Israel was made to bring God's rescuing love to bear upon the world.

Israel was formed by God to be His chosen people through whom, eventually, and "in the fulness of time," the Messiah/Savior would appear bringing a universal gift of reconciliation and salvation. This was Israel's vocation as the chosen people of God. The prophets understood this, and always spoke the "word of God" - as chastisement or consolation - to Israel when it strayed from its vocation, so as to bring Israel to its senses. Israel would even have to"suffer," if need be, to complete that God-given vocation. Understood in this wider perspective as serving God by serving the world, and not its own nationalistic or ethnic goals, the Law/Torah of Israel was a "custodian/guide" preparing for the coming of the Messiah.

Jesus came as the true Israel, the world's true light, and as the true image of the invisible God.

The image of light pervades the Scriptures as an image of freedom from the darkness of sin and alienation from God. Jesus is that light - "I am the light of the world" as we hear Him declare in the Gospel According to St. John. Through the risen Christ our minds and hearts can be illumined by that light and, again, slowly be liberated from the darkness of evil impulses and sin. As the "image of the invisible God" (COL. 1:15), the Son of God is eternal and of one nature with His eternal Father. Jesus is the eternal Son of God become flesh (JN. 1:14). To "see" Jesus is to see God. He makes the invisible visible.
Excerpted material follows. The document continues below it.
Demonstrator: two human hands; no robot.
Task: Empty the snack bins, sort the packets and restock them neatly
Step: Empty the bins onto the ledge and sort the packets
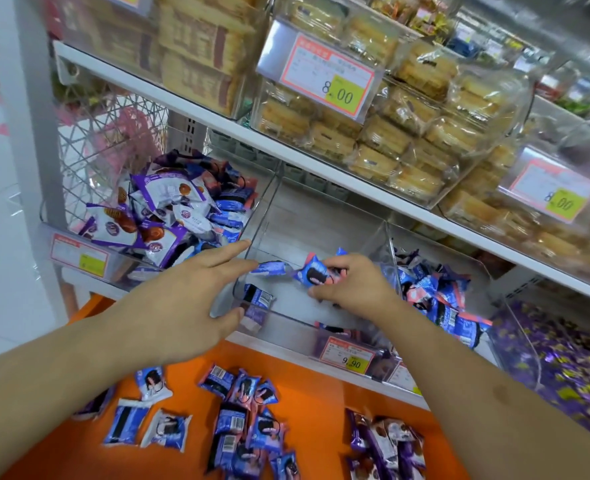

He was the true Jew, the true human.

Jesus is the "true Jew" for He totally and absolutely embodies the vocation of Israel - fulfilling the Law in total obedience to His heavenly Father as the Suffering Servant of God. Salvation became universal following the death and resurrection of the Messiah Jesus. Gentiles and Jews are no longer divided, but now united in the one Body of Christ. In a sense, Jesus was Israel's "gift" to the world, in fulfillment of God's eternal design for the world's salvation and eventual glorification. Jesus is the "true human" as the sinless Son of God. To see Jesus is to see the human face of God in the incarnate Son. In Him, the divine and human natures were united once for all, thus restoring our lost communion with God. All of human nature is now healed. Thus, Jesus is the "last Adam," or the representative man - embracing all men and women - who healed the failed vocation of the first Adam. He is also the "first-fruits of them that have fallen asleep" (I COR. 15:20). The resurrection of Jesus Christ from the dead anticipates the resurrection of all human beings at the end of time, the final destruction of the "last enemy" - death - and a transformed and glorified cosmos in which God will be "all in all" (I COR. 15:28)

I hope that proves to be of some help.